- **Task**
Reproduce, word for word, the lines in the material below starting with the one that has "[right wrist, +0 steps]" and going on through the one that has "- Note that". Leave out all pictures.

-- Raw data follows --

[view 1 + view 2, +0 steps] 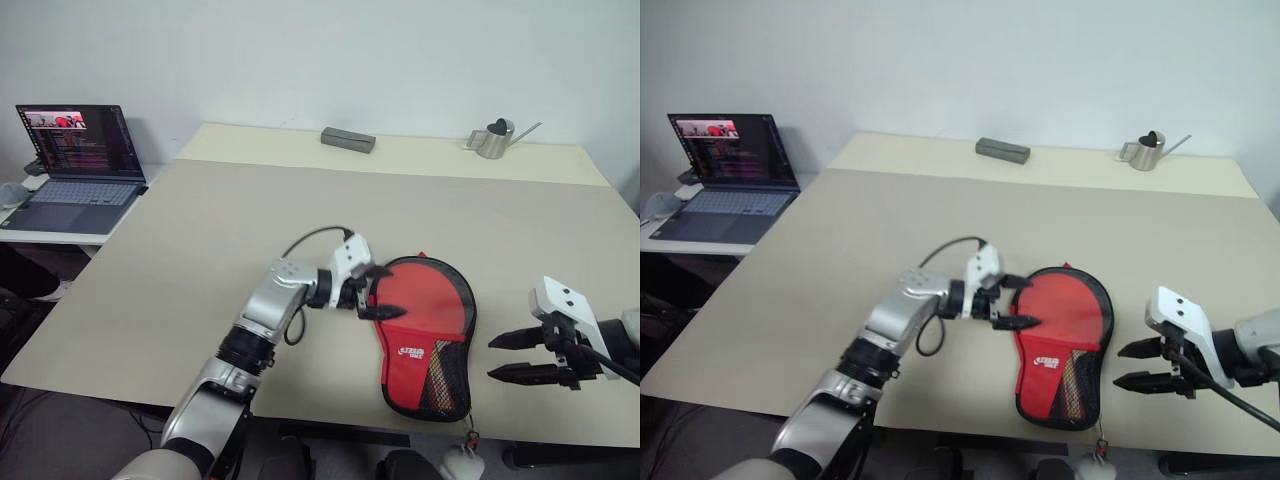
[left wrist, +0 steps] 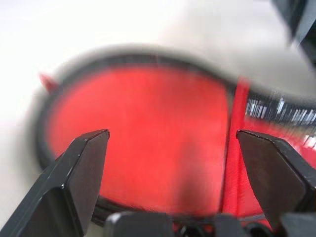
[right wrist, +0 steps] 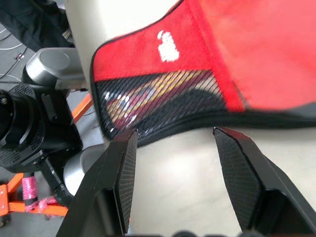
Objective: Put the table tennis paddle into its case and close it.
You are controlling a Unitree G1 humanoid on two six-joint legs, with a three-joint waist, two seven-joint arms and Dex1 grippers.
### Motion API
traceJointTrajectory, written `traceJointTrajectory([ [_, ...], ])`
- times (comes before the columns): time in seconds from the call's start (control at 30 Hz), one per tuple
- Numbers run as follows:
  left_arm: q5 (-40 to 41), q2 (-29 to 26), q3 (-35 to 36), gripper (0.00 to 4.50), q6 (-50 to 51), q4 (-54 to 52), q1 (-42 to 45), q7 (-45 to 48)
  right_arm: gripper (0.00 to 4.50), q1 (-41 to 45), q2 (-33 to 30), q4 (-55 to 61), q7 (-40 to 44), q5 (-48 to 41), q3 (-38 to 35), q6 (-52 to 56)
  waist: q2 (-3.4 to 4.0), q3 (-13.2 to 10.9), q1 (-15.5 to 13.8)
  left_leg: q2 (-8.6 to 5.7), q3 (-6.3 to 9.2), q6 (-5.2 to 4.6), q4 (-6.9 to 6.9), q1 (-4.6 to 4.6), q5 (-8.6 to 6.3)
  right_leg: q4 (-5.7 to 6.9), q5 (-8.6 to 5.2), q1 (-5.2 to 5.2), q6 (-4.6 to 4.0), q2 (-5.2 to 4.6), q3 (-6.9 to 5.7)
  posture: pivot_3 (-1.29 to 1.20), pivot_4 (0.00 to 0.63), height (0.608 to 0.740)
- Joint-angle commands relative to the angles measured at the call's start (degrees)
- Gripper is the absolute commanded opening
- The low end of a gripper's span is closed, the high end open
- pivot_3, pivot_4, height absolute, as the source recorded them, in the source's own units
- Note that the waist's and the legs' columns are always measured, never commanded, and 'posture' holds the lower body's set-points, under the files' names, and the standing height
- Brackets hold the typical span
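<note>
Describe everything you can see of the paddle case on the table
The case is a paddle-shaped pouch lying flat near the table's front edge, red side up, round end away from the robot. Black trim runs around it; its narrow end has black mesh and a white logo. A striped handle shows through the mesh. A small pale charm hangs off the edge. Neither claw visibly touches it.

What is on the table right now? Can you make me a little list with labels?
case: red side up, lying flat near the table's front edge
paddle: inside the case, striped handle showing through the black mesh
charm: white, hanging off the table edge
left gripper: open, at the case's left edge
right gripper: open, just right of the case, holding nothing
table: beige
far edge: grey case, metal watering can
</note>
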State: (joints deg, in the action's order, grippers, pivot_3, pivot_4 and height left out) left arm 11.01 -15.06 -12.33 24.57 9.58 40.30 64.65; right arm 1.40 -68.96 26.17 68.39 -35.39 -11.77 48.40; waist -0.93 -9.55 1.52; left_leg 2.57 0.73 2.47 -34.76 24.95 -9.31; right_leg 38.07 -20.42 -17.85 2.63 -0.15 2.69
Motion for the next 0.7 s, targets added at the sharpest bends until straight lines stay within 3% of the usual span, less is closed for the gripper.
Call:
traceJointTrajectory([
  [0.03, 5.76, -4.78, 6.38, 4.50, 5.41, -8.65, 0.32, -0.27, 2.68, 3.56, 1.96, -3.17, -1.66, 0.55, 0.18, -2.11, 0.01, -0.02, 0.18, 0.01, 0.01, 0.00, 0.01, -0.01, 0.00, 0.01, 0.00, -0.01, 0.00, 0.00, 0.00, 0.00, 0.150, 0.740],
  [0.27, 8.93, -13.52, 12.56, 4.50, 9.24, -14.87, -7.31, -3.98, 2.68, 10.73, 5.50, -12.08, -1.96, 3.74, 3.32, -7.02, 0.09, -0.17, 0.19, 0.09, 0.02, 0.00, 0.03, -0.05, 0.00, 0.03, 0.01, -0.03, -0.02, -0.03, 0.03, 0.00, 0.150, 0.740],
  [0.7, 13.34, -16.79, 19.10, 4.50, 13.16, -24.03, -12.83, -14.11, 2.68, 28.26, 15.92, -38.77, -2.38, 11.82, 8.07, -19.37, -0.18, -0.75, 0.12, 0.13, 0.05, 0.00, 0.01, -0.04, 0.00, 0.07, 0.05, -0.07, -0.08, -0.14, 0.02, 0.00, 0.150, 0.740],
])
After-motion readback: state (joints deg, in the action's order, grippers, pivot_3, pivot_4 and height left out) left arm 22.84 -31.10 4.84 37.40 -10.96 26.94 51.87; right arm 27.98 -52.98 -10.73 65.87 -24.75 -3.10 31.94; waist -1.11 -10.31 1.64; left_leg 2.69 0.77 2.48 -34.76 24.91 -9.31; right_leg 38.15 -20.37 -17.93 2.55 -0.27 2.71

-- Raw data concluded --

- **Task answer**
[right wrist, +0 steps] 
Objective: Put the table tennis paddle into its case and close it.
You are controlling a Unitree G1 humanoid on two six-joint legs, with a three-joint waist, two seven-joint arms and Dex1 grippers.
### Motion API
traceJointTrajectory, written `traceJointTrajectory([ [_, ...], ])`
- times (comes before the columns): time in seconds from the call's start (control at 30 Hz), one per tuple
- Numbers run as follows:
  left_arm: q5 (-40 to 41), q2 (-29 to 26), q3 (-35 to 36), gripper (0.00 to 4.50), q6 (-50 to 51), q4 (-54 to 52), q1 (-42 to 45), q7 (-45 to 48)
  right_arm: gripper (0.00 to 4.50), q1 (-41 to 45), q2 (-33 to 30), q4 (-55 to 61), q7 (-40 to 44), q5 (-48 to 41), q3 (-38 to 35), q6 (-52 to 56)
  waist: q2 (-3.4 to 4.0), q3 (-13.2 to 10.9), q1 (-15.5 to 13.8)
  left_leg: q2 (-8.6 to 5.7), q3 (-6.3 to 9.2), q6 (-5.2 to 4.6), q4 (-6.9 to 6.9), q1 (-4.6 to 4.6), q5 (-8.6 to 6.3)
  right_leg: q4 (-5.7 to 6.9), q5 (-8.6 to 5.2), q1 (-5.2 to 5.2), q6 (-4.6 to 4.0), q2 (-5.2 to 4.6), q3 (-6.9 to 5.7)
  posture: pivot_3 (-1.29 to 1.20), pivot_4 (0.00 to 0.63), height (0.608 to 0.740)
- Joint-angle commands relative to the angles measured at the call's start (degrees)
- Gripper is the absolute commanded opening
- The low end of a gripper's span is closed, the high end open
- pivot_3, pivot_4, height absolute, as the source recorded them, in the source's own units
- Note that the waist's and the legs' columns are always measured, never commanded, and 'posture' holds the lower body's set-points, under the files' names, and the standing height

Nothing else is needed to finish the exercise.